Restate the listing below with no word altered.

────────────────────

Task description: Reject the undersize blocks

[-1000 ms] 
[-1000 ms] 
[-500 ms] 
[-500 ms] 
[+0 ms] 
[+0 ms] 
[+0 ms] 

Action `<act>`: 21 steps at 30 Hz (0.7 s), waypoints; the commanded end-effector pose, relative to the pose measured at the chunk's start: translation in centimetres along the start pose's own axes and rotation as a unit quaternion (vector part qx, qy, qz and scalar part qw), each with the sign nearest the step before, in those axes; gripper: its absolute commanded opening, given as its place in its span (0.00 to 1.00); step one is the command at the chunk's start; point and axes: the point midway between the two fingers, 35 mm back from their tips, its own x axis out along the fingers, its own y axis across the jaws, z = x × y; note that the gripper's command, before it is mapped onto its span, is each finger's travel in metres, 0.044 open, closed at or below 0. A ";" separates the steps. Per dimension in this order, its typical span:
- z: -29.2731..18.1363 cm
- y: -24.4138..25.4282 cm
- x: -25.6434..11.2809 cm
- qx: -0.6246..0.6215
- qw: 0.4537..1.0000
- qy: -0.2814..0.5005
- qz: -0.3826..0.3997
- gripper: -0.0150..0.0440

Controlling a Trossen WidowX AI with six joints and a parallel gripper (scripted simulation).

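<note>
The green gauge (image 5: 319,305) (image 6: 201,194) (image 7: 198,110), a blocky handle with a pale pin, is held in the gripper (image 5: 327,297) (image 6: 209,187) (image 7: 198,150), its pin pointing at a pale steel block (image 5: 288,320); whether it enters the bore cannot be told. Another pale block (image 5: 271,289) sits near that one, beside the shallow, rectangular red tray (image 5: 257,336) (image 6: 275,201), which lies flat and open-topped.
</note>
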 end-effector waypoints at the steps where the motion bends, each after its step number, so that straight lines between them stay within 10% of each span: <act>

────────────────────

TASK OUTPUT.
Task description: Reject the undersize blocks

[-1000 ms] 
[-1000 ms] 
[-500 ms] 
[-500 ms] 
[+0 ms] 
[+0 ms] 
[+0 ms] 

Action `<act>`: 21 steps at 30 Hz (0.7 s), waypoints; the commanded end-effector pose, relative to the pose measured at the chunk's start: translation in centimetres along the start pose's own axes and rotation as a unit quaternion (vector part qx, qy, qz and scalar part qw), each with the sign nearest the step before, in those axes; gripper: its absolute commanded opening, given as its place in its span (0.00 to 1.00); step one is the command at the chunk's start; point and axes: the point midway between the two fingers, 35 mm back from their tips, its own x axis out along the fingers, its own y axis across the jaws, z = x × y; note that the gripper's command, before it is mapped onto its span, is each finger's travel in metres, 0.044 open, closed at or below 0. A ";" separates the steps. Per dimension in this order, its typical span:
- z: -29.2731..18.1363 cm
- y: -24.4138..25.4282 cm
- x: -25.6434..11.2809 cm
- qx: -0.6246..0.6215
- qw: 0.4537..1.0000
- qy: -0.2814..0.5005
- qz: -0.3826..0.3997
- gripper: -0.0150..0.0440

Controlling a Trossen WidowX AI with six joints and a parallel gripper (scripted simulation).

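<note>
The green gauge (image 5: 319,305) (image 6: 201,194) (image 7: 198,110), a blocky handle with a pale pin, is held in the gripper (image 5: 327,297) (image 6: 209,187) (image 7: 198,150), its pin pointing at a pale steel block (image 5: 288,320); whether it enters the bore cannot be told. Another pale block (image 5: 271,289) sits near that one, beside the shallow, rectangular red tray (image 5: 257,336) (image 6: 275,201), which lies flat and open-topped.
</note>
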 end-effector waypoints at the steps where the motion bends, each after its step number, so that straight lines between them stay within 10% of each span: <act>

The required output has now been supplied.